What to work on
Transcribe the listing in full, excluding any pictures.

+++ Data extract

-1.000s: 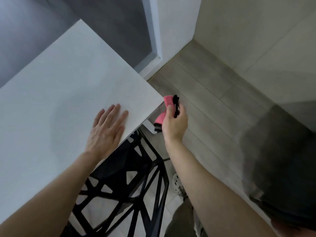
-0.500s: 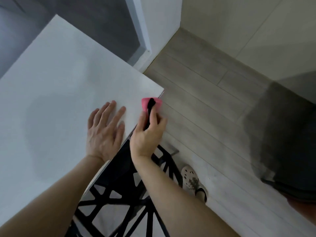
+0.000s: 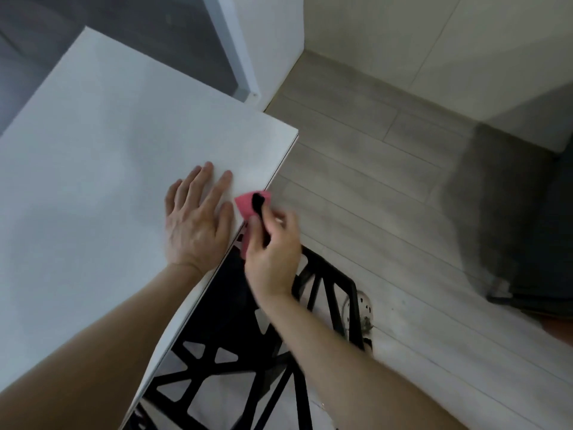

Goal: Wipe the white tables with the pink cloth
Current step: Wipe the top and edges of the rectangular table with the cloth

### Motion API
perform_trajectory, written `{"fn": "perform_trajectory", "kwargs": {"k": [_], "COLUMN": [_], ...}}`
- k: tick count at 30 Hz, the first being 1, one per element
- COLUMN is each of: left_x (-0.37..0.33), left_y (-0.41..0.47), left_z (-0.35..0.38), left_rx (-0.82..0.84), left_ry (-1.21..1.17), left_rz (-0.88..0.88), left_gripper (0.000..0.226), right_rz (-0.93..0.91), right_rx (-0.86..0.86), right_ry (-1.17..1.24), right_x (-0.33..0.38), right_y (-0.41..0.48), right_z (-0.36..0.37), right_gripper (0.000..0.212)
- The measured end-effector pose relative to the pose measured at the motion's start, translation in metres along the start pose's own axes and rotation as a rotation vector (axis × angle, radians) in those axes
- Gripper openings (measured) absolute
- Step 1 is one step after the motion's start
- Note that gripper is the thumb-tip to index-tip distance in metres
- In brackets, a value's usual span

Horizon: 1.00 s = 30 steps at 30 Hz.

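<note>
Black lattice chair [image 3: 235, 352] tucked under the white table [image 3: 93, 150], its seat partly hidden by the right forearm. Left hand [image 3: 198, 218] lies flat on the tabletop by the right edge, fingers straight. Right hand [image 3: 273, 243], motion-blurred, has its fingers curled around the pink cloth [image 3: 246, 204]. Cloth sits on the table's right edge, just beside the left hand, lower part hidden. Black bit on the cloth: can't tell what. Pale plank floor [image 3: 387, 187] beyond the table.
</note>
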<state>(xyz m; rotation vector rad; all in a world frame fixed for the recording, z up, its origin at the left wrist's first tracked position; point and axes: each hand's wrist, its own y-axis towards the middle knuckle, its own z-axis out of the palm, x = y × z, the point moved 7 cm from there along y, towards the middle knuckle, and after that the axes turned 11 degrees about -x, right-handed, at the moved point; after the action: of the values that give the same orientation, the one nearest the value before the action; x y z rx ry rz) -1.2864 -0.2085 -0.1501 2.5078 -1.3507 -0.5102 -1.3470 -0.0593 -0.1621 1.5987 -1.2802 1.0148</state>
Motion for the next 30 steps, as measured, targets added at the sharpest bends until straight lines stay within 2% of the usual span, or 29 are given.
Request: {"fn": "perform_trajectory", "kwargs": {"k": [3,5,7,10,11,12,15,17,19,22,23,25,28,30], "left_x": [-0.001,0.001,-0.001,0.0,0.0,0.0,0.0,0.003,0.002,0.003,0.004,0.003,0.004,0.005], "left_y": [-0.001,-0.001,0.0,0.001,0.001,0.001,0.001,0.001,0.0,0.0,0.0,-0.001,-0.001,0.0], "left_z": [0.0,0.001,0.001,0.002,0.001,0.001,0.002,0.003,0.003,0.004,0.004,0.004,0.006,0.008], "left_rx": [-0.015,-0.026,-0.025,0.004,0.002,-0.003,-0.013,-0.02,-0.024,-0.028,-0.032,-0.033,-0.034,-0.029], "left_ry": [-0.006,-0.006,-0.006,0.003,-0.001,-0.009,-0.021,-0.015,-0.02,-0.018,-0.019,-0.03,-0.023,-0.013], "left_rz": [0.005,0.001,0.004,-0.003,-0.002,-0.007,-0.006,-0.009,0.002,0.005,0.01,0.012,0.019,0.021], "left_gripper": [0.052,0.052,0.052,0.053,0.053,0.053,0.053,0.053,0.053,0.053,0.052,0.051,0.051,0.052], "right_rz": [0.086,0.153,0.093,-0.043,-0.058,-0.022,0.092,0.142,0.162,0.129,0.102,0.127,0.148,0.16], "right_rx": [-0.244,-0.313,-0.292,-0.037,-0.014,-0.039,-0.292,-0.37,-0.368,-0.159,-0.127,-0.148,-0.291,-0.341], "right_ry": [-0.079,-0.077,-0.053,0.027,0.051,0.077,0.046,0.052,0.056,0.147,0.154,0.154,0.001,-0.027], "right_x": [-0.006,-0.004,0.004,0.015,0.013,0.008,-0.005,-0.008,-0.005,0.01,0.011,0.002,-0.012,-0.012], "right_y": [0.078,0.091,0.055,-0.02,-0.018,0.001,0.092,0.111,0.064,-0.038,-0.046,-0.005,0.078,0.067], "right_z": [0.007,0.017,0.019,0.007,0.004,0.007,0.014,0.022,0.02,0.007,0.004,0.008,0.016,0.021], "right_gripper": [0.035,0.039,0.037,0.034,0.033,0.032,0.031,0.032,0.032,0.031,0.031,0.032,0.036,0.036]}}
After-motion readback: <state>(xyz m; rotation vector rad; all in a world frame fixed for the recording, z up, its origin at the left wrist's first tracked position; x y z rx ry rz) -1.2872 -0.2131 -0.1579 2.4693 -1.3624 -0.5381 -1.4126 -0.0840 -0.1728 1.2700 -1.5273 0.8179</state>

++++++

Finished exercise
-1.000s: 
-0.500s: 
+0.000s: 

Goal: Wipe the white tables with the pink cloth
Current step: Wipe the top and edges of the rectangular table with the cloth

### Motion API
perform_trajectory, written `{"fn": "perform_trajectory", "kwargs": {"k": [_], "COLUMN": [_], ...}}`
- k: tick count at 30 Hz, the first being 1, one per element
- COLUMN is each of: left_x (-0.37..0.33), left_y (-0.41..0.47), left_z (-0.35..0.38), left_rx (-0.82..0.84), left_ry (-1.21..1.17), left_rz (-0.88..0.88), left_gripper (0.000..0.226), right_rz (-0.93..0.91), right_rx (-0.86..0.86), right_ry (-1.17..1.24), right_x (-0.33..0.38), right_y (-0.41..0.48), right_z (-0.36..0.37), right_gripper (0.000..0.212)
- The measured end-effector pose relative to the pose measured at the motion's start, translation in metres along the start pose's own axes and rotation as a rotation vector (axis × angle, radians) in those axes
- Gripper openings (measured) absolute
- Step 1 is one step after the motion's start
- Note that gripper is the thumb-tip to index-tip distance in metres
- In brackets, a value's usual span

Horizon: 1.00 s = 30 steps at 30 Hz.

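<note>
Black lattice chair [image 3: 235, 352] tucked under the white table [image 3: 93, 150], its seat partly hidden by the right forearm. Left hand [image 3: 198, 218] lies flat on the tabletop by the right edge, fingers straight. Right hand [image 3: 273, 243], motion-blurred, has its fingers curled around the pink cloth [image 3: 246, 204]. Cloth sits on the table's right edge, just beside the left hand, lower part hidden. Black bit on the cloth: can't tell what. Pale plank floor [image 3: 387, 187] beyond the table.
</note>
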<state>(xyz m; rotation vector rad; all in a world frame fixed for the recording, z up, its origin at the left wrist's first tracked position; point and axes: each hand's wrist, its own y-axis towards the middle knuckle, its own z-axis out of the palm, x = y × z, the point moved 7 cm from there along y, towards the middle knuckle, and after that the axes turned 11 degrees about -x, right-handed, at the moved point; after the action: of the values that give the same orientation, the one nearest the value before the action; x y z rx ry rz) -1.2864 -0.2085 -0.1501 2.5078 -1.3507 -0.5102 -1.3470 -0.0593 -0.1621 1.5987 -1.2802 1.0148</state>
Motion for the next 30 steps, as measured, targets added at the sharpest bends until straight lines stay within 2% of the usual span, or 29 are given.
Request: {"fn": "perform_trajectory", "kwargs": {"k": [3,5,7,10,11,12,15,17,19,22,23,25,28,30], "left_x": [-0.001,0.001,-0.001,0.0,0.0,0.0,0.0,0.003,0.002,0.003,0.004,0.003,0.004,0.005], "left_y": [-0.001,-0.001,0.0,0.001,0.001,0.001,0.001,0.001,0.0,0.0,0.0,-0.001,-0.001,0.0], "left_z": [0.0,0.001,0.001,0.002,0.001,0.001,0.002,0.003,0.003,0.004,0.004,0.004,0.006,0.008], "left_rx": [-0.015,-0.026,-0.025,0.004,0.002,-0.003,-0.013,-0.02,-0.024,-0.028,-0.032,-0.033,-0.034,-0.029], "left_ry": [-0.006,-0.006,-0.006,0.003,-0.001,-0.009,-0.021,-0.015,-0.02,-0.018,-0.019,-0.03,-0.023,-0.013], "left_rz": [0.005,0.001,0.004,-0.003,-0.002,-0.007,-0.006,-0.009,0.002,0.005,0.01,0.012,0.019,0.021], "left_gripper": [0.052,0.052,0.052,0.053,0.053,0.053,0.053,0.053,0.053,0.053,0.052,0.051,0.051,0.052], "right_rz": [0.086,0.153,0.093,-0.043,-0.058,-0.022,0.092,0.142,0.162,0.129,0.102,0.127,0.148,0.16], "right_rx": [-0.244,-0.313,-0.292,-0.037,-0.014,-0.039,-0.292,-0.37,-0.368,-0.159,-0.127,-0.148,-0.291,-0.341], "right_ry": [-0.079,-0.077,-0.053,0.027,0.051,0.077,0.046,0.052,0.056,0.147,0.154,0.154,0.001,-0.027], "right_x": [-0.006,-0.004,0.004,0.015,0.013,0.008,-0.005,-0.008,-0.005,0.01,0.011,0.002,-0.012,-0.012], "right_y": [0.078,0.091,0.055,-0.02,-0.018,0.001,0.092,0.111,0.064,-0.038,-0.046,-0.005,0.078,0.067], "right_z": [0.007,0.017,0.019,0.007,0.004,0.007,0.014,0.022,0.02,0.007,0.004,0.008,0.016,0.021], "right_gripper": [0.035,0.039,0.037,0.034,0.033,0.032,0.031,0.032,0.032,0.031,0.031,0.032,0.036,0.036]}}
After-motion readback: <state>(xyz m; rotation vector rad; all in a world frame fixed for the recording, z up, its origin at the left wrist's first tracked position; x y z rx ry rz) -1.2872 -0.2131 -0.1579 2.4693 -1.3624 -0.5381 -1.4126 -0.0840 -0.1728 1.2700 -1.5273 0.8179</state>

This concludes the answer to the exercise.